**Exercise requirements:** Copy out, unchanged, every line from the start of the records to the line that contains "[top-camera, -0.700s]", and stop there.
● ● ● ● ●
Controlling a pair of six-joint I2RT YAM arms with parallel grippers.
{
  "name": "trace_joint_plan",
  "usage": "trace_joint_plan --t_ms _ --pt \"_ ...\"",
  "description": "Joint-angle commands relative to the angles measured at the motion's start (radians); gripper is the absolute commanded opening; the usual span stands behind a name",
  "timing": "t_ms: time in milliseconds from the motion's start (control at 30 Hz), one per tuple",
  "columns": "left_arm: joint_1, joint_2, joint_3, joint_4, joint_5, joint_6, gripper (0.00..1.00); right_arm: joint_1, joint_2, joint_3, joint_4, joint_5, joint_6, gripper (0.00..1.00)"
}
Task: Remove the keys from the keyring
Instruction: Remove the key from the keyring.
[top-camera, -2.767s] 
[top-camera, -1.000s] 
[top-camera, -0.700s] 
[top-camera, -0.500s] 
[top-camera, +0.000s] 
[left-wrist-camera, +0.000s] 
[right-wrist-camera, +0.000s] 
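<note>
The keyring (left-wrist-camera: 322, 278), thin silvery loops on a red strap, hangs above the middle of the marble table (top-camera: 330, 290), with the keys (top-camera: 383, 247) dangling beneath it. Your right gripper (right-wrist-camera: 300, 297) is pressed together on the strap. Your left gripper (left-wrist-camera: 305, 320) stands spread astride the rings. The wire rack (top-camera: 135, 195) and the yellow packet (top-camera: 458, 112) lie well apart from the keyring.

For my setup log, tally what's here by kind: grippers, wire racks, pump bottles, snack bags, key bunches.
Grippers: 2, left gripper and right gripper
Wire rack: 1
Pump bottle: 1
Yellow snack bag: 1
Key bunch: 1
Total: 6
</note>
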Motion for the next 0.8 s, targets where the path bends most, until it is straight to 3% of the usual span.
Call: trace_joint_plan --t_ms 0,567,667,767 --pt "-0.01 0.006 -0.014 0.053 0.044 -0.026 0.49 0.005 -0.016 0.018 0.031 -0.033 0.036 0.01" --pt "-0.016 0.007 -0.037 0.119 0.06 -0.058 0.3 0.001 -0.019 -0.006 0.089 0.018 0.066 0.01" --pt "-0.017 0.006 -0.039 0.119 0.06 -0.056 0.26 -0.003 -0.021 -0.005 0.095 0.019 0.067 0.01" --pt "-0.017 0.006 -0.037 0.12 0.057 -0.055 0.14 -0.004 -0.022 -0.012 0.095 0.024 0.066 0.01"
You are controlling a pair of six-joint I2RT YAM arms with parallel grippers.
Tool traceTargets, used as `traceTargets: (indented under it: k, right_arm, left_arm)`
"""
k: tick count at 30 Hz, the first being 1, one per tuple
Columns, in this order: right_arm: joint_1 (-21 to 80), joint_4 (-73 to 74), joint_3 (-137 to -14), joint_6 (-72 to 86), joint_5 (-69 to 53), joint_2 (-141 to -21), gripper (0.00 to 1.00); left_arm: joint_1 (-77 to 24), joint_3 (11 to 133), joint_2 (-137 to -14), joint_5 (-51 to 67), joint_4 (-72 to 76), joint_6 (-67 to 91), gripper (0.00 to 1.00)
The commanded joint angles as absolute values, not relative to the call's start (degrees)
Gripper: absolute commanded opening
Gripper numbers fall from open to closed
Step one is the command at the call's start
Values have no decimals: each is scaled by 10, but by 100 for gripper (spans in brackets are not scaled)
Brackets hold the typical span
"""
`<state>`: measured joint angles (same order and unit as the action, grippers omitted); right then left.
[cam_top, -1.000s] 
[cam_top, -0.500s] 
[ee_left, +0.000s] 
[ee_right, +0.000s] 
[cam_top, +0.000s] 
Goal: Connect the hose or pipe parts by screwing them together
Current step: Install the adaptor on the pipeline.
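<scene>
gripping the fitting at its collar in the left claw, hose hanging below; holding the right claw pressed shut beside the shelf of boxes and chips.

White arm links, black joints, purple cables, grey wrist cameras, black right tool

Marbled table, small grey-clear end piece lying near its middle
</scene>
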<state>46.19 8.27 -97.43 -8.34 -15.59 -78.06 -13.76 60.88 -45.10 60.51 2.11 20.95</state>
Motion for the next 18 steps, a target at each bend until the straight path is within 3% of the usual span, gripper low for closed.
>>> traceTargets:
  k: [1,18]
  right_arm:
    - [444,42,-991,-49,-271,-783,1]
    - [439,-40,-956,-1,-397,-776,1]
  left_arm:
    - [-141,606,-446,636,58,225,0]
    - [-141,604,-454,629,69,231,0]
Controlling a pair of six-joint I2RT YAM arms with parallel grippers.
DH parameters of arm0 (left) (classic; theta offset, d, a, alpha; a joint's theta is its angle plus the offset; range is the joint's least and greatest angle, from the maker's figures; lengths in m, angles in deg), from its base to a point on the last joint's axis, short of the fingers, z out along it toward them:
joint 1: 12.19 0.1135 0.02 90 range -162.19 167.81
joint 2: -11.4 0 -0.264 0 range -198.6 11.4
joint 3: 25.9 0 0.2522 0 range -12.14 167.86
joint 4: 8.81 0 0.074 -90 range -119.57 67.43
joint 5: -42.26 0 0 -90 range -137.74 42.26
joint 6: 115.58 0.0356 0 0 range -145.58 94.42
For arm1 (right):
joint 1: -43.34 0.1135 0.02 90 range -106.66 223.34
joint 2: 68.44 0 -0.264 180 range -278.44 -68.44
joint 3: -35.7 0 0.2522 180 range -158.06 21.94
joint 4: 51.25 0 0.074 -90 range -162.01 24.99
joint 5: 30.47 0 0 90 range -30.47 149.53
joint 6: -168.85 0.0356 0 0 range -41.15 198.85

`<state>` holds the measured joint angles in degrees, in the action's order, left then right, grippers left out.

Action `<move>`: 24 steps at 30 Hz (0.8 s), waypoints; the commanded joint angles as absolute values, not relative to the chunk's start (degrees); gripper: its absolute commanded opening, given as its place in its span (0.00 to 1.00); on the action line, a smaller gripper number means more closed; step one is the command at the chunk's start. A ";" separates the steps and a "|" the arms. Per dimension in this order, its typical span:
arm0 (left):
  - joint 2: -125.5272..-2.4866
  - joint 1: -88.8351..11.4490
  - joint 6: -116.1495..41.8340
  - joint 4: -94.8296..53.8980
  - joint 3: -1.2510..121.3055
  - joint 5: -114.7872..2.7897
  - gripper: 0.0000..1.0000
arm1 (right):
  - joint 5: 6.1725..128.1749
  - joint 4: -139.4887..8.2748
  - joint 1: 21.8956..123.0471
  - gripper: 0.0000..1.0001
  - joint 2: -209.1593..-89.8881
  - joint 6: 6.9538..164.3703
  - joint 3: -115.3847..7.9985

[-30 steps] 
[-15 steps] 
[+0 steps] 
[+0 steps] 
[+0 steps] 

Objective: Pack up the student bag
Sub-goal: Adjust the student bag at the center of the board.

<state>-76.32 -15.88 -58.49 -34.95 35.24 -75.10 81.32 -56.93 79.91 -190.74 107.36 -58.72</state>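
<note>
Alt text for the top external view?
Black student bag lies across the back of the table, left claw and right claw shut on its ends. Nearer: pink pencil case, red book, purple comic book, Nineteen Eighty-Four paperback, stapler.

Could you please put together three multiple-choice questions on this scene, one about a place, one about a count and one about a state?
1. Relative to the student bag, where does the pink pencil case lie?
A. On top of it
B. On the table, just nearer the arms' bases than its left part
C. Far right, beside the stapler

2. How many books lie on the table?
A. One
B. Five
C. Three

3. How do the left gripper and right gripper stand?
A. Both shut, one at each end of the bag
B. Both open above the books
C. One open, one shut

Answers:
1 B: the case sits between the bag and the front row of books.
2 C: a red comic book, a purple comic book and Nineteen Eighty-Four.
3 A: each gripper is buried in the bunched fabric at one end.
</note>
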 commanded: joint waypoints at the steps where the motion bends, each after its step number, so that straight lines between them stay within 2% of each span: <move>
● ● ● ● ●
**The completed task:**
Controlling a pair of six-joint I2RT YAM arms with parallel grippers.
{
  "name": "trace_joint_plan",
  "usage": "trace_joint_plan --t_ms _ --pt \"_ ...\"",
  "description": "Joint-angle commands relative to the angles measured at the motion's start (radians); gripper is the absolute commanded opening; the usual span stands behind a name",
  "timing": "t_ms: time in milliseconds from the motion's start (control at 30 Hz), one per tuple",
  "columns": "left_arm: joint_1, joint_2, joint_3, joint_4, joint_5, joint_6, gripper (0.00..1.00); right_arm: joint_1, joint_2, joint_3, joint_4, joint_5, joint_6, gripper (0.00..1.00)"
}
Task: Remove the keys from the keyring
Instruction: Remove the key from the keyring.
[top-camera, -2.767s] 
[top-camera, -1.000s] 
[top-camera, -0.700s] 

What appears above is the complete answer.